At that moment, at six o'clock, the lunar pole appeared. The disc only presented to the travellers' gaze one half brilliantly lit up, whilst the other disappeared in the darkness. Suddenly the projectile passed the line of demarcation between intense light and absolute darkness, and was plunged in profound night !
For three hundred and fifty-four hours and a half, nearly fifteen days, the three adventurers were doomed to ride through the wilderness of interplanetary space in pitch darkness, although, fortunately, they were able to light up their cabin artificially. The face of the moon above which they were now floating was never visible from the earth.
Why hadn't the Columbiad been drawn by the gravitational pull of the moon down on to it's surface? That was the puzzle that teased Barbicane's scientific mind.
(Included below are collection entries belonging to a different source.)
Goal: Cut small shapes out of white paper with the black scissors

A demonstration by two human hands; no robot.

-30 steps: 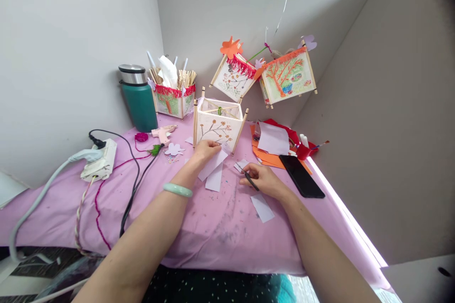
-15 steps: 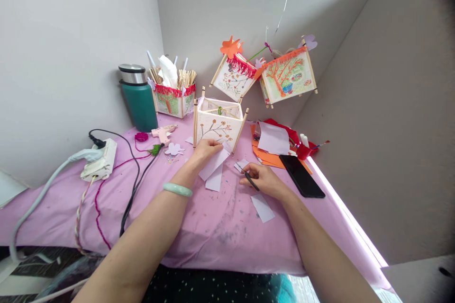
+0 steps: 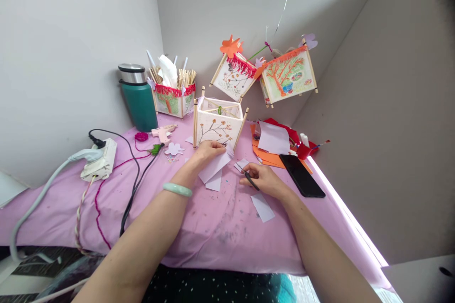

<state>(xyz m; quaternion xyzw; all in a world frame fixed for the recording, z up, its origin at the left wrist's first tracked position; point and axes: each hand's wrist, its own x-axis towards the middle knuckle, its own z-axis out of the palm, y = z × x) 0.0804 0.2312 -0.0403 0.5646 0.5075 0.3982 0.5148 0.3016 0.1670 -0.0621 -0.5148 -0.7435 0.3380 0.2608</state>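
The pale paper strip (image 3: 213,164) is over the pink cloth (image 3: 256,248), pinched in the left hand (image 3: 208,152), just near of the painted box (image 3: 219,120). The right hand (image 3: 263,179), to the right, grips a dark-handled tool (image 3: 252,182) (its type I cannot tell).

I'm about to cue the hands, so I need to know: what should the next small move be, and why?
Probably bring the right hand, with its thin dark tool, slightly closer to the upper paper strip. The left hand holds that strip near its far end, while the tool is apart from it, off to the right.
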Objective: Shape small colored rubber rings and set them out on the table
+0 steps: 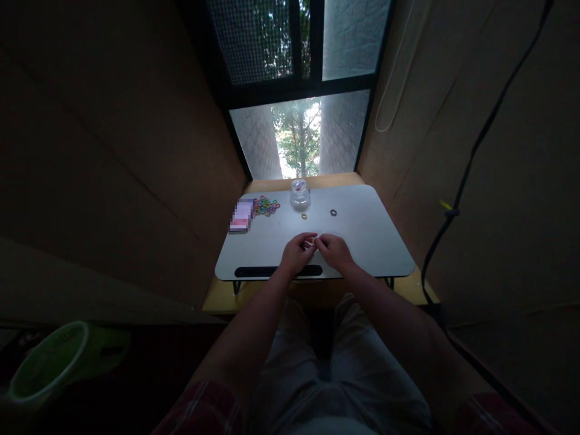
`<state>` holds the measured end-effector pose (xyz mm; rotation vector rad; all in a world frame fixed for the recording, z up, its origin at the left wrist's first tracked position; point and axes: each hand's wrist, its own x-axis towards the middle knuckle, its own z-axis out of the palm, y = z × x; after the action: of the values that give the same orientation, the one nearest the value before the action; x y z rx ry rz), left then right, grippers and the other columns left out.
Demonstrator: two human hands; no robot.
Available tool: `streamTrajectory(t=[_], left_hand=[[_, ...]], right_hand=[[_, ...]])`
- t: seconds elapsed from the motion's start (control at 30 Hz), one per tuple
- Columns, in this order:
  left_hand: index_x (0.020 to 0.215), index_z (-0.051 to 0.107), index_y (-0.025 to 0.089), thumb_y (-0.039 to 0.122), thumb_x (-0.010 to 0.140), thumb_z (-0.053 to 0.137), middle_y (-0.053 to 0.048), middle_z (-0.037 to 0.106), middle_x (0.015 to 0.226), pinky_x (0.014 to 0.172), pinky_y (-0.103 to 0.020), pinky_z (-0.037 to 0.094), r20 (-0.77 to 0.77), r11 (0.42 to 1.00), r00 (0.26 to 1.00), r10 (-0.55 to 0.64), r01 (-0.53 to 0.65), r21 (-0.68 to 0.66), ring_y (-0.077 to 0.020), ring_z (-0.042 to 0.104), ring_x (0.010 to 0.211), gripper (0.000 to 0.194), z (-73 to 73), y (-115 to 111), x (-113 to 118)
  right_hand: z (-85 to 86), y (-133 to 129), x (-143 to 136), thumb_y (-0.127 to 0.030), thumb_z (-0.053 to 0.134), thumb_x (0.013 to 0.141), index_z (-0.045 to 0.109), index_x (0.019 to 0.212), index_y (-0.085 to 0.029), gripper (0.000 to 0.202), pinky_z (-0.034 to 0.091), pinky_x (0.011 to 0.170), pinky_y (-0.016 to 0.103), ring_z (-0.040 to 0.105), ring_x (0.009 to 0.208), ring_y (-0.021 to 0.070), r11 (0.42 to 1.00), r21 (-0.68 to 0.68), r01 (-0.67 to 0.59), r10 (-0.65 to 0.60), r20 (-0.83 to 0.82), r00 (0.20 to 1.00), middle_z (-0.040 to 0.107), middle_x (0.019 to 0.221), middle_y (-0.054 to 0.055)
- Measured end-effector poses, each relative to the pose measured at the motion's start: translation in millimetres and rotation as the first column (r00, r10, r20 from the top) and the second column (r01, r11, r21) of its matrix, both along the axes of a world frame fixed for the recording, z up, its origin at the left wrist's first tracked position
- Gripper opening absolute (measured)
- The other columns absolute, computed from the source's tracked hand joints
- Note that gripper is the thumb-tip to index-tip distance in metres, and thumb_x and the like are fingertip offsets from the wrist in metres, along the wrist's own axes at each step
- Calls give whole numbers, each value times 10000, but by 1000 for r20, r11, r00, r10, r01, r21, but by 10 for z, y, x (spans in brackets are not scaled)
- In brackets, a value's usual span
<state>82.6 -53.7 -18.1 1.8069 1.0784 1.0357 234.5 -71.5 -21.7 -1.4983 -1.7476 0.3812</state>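
My left hand (296,252) and my right hand (334,251) meet over the front middle of a white lap table. Between their fingertips is a small yellow hair tie (313,241), partly hidden; both hands appear to pinch it. Just beyond them a yellowish hair tie (304,216) lies on the tabletop, and a dark hair tie (333,212) rests farther right. A clear plastic jar (299,194) stands near the table's back edge. Back left, a pile of many-coloured hair ties (266,206) is heaped beside a phone (241,215).
The white lap table (376,241) has a black slot (254,272) along its front edge and stands on a wooden surface (417,287). A window (299,133) is behind it. A black cable (471,157) hangs at right; a green bin (49,362) is at lower left.
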Motion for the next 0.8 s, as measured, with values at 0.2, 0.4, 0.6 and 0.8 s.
streamTrajectory(t=[0.2, 0.4, 0.6, 0.8], left_hand=[[1116, 644, 196, 338, 753, 662, -17, 644, 824, 575, -202, 446, 78, 997, 996, -44, 50, -67, -68, 530, 595, 389, 0, 0, -33], [1054, 652, 175, 367, 764, 648, 4, 615, 734, 567, -203, 424, 65, 999, 997, -29, 32, -42, -76, 501, 590, 348, 18, -7, -35], [908, 670, 172, 371, 789, 610, 9, 629, 729, 637, -220, 433, 17, 998, 998, 57, -57, -14, -92, 525, 645, 240, 5, 9, -19], [794, 653, 167, 423, 794, 596, 20, 598, 652, 588, -223, 394, -33, 993, 993, 114, -115, -2, -96, 504, 600, 262, -28, 23, -23]], right_hand=[[17, -7, 4, -379, 475, 883, 642, 653, -180, 346, 298, 563, 237, 472, 572, 116, 1000, 6, 7, -7, -20, 1000, 578, 595, -3], [17, -3, 0, -404, 510, 860, 644, 670, -181, 323, 307, 555, 235, 481, 569, 113, 999, -36, 31, -34, -64, 997, 574, 595, -8], [-2, -3, -2, -377, 496, 864, 621, 658, -183, 310, 324, 563, 239, 481, 572, 116, 1000, -3, 22, -22, -51, 998, 568, 598, -4], [12, -55, 4, -255, 530, 800, 640, 923, -187, 178, 373, 563, 230, 495, 553, 106, 999, -12, -29, 27, -148, 989, 600, 670, -13]])
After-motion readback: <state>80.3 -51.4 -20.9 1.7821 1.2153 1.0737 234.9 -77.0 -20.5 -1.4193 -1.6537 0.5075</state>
No more than twenty-five miles had separated it from the lunar disc, so it must have come strongly within the moon's influence.
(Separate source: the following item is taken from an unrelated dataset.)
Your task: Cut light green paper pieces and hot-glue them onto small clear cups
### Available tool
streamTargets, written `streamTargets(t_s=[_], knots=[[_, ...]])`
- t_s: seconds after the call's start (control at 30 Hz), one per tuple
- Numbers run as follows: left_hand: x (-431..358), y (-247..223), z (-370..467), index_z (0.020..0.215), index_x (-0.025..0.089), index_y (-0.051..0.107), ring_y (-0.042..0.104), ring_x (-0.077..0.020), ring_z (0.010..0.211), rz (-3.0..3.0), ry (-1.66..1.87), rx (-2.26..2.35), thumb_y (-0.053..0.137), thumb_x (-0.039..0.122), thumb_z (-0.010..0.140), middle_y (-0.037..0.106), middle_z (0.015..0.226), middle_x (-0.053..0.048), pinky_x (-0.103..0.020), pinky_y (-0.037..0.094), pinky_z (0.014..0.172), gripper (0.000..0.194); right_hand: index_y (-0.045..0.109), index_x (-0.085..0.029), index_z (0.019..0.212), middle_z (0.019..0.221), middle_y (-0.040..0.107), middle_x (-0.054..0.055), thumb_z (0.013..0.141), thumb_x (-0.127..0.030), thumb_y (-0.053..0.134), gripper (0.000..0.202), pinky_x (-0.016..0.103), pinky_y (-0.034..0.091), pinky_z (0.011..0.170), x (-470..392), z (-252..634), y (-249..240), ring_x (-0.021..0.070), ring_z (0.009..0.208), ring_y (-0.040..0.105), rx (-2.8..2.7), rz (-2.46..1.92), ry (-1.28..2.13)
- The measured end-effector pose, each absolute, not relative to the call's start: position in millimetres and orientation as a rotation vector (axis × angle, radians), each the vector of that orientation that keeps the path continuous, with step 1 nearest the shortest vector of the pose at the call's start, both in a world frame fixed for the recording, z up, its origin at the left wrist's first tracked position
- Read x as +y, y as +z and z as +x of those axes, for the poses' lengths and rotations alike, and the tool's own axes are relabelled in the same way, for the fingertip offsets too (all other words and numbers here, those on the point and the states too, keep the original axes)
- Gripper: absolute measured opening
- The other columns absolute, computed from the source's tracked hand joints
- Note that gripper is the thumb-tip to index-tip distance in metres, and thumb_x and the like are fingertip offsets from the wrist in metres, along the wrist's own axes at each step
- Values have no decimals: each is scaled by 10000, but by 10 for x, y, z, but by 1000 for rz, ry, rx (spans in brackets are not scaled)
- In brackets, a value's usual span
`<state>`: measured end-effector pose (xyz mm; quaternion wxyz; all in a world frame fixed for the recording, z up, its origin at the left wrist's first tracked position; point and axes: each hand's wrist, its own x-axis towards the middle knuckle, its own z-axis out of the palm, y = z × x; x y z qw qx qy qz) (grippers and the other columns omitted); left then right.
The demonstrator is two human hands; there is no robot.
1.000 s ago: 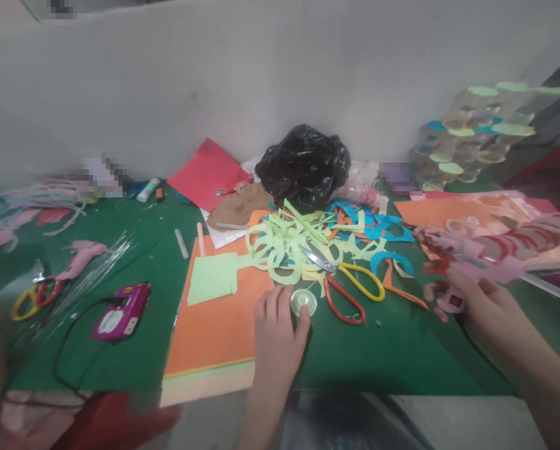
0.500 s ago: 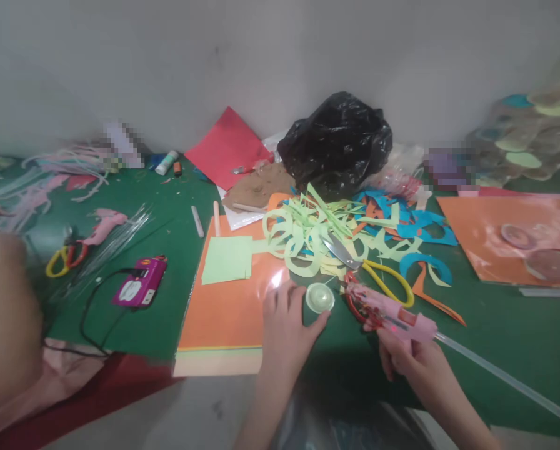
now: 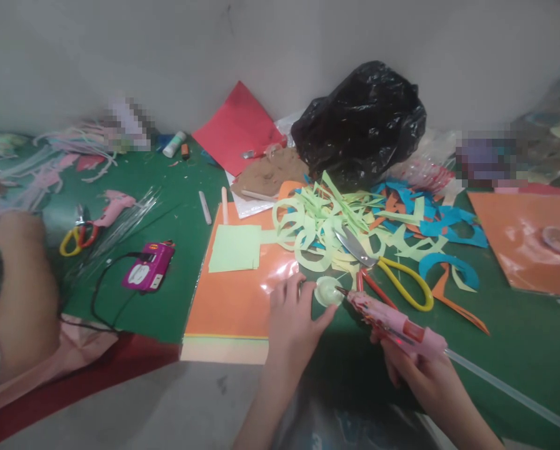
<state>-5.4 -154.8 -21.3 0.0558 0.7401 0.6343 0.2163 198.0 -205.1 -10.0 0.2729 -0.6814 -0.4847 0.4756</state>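
A small pale green round piece (image 3: pixel 327 292) lies near the table's front edge, between the thumb and fingers of my left hand (image 3: pixel 295 319), which touch its rim. My right hand (image 3: pixel 414 362) is wrapped round a pink glue gun (image 3: pixel 397 322) with a long clear glue stick out of its back. The gun's dark nozzle is at the right part of the round piece. Just beyond the gun lie scissors (image 3: pixel 404 284) with yellow and red handles. Left of my left hand, light green paper squares (image 3: pixel 234 248) rest on orange sheets (image 3: pixel 228 306).
Green and blue paper scraps (image 3: pixel 317 231) lie behind my hands, before a black plastic bag (image 3: pixel 359 125). At left are another pink glue gun (image 3: pixel 115 206), a purple box (image 3: pixel 149 267) with a black cable, and another person's arm (image 3: pixel 24 294).
The nozzle of the pink glue gun has come left from beside the round piece to over it. The whole view has shifted slightly.
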Motion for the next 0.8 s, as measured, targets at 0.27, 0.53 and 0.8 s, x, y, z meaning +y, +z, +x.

It its speed had been enormous, he could have understood that the fall would not have taken place; but, with a relatively moderate speed, that resistance to the moon's attraction could not be explained. Was the projectile under some foreign influence ? Did some kind of body retain it in the ether ? It was quite evident that it could never reach any point of the moon. Whither was it going? Was it going farther from, or nearing the disc ? Was it being borne in that profound darkness through the infinity of space ? How could they learn, how calculate, in the midst of this night ? All these questions made Barbicane uneasy, but he could not solve them.
Certainly, the invisible orb was there, perhaps only some few miles off; but neither he nor his companions could not see it. If there was any noise on its surface, they could not hear it. Air, that medium of sound, was wanting to transmit the groanings of that moon which the Arabic legends call "a man already half granite, and still breathing."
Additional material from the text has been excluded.